* _RECORDED INFORMATION_:
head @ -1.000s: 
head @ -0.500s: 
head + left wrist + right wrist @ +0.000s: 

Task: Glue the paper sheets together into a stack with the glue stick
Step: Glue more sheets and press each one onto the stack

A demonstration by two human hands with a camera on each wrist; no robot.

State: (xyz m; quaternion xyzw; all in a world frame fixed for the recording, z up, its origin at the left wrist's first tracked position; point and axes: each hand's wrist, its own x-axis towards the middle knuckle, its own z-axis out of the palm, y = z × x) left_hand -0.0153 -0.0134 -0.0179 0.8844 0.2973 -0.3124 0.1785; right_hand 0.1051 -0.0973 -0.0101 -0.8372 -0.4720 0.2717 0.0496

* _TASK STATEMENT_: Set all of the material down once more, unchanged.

* _EXERCISE OUTPUT_:
head @ -1.000s: 
head @ -0.500s: 
head + left wrist + right wrist @ +0.000s: 

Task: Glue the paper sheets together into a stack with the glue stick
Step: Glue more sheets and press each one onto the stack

A demonstration by two human hands with a camera on each wrist; no robot.

State: (xyz m; quaternion xyzw; all in a world frame fixed for the recording, z up, its origin at the left wrist's first tracked position; point and axes: each hand's wrist, its own x-axis towards the middle knuckle, its own z-axis out of the palm, y = z × x) left_hand -0.0153 -0.0134 -0.0179 0.8844 0.2973 -0.3124 0.1785; right_hand 0.1051 -0.0973 -0.0101 -0.8372 -0.4720 0.2717 0.0496

Here the work on this exercise is complete.